** Opening Given information block **

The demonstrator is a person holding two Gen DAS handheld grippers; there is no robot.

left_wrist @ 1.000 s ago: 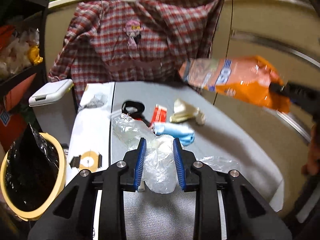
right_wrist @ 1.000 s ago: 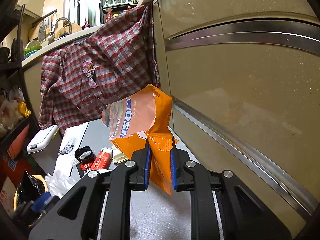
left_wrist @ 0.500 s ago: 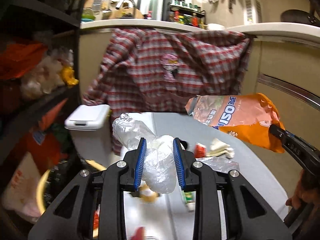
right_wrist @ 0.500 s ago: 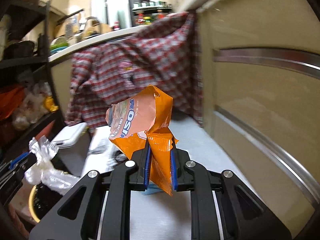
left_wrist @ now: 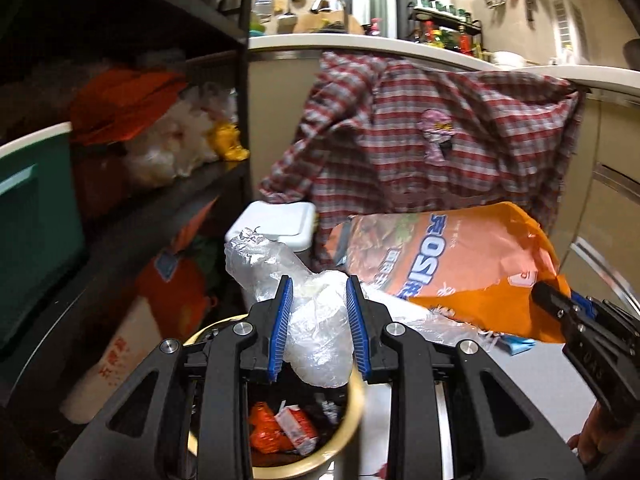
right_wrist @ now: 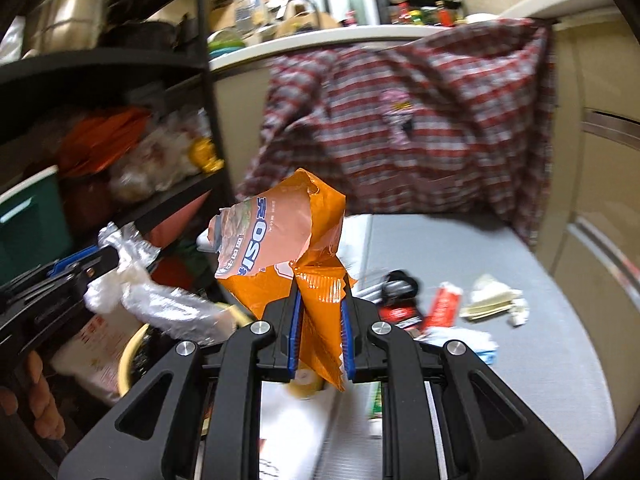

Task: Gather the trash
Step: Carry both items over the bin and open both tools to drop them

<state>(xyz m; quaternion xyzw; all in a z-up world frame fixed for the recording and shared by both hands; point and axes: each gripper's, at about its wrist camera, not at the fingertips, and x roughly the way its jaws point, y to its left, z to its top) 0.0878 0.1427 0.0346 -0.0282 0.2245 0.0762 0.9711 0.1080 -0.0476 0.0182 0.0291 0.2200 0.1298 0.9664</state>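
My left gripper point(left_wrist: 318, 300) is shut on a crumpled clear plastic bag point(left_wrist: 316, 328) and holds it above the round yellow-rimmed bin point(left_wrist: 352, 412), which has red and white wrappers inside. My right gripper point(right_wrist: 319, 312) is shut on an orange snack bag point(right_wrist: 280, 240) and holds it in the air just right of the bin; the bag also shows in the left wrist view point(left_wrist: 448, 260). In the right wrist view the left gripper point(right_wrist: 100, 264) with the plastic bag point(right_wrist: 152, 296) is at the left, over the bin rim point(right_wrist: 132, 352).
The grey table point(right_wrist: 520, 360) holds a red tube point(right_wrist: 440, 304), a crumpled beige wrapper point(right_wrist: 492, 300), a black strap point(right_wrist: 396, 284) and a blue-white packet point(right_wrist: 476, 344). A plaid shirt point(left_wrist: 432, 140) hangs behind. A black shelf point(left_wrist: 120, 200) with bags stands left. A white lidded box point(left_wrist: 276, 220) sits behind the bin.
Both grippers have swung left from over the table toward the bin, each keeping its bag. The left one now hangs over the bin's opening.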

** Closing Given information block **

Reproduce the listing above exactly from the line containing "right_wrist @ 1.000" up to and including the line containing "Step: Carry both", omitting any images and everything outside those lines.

right_wrist @ 1.000 s ago: 
left_wrist @ 0.500 s ago: 
right_wrist @ 0.500 s ago: 
left_wrist @ now: 
right_wrist @ now: 

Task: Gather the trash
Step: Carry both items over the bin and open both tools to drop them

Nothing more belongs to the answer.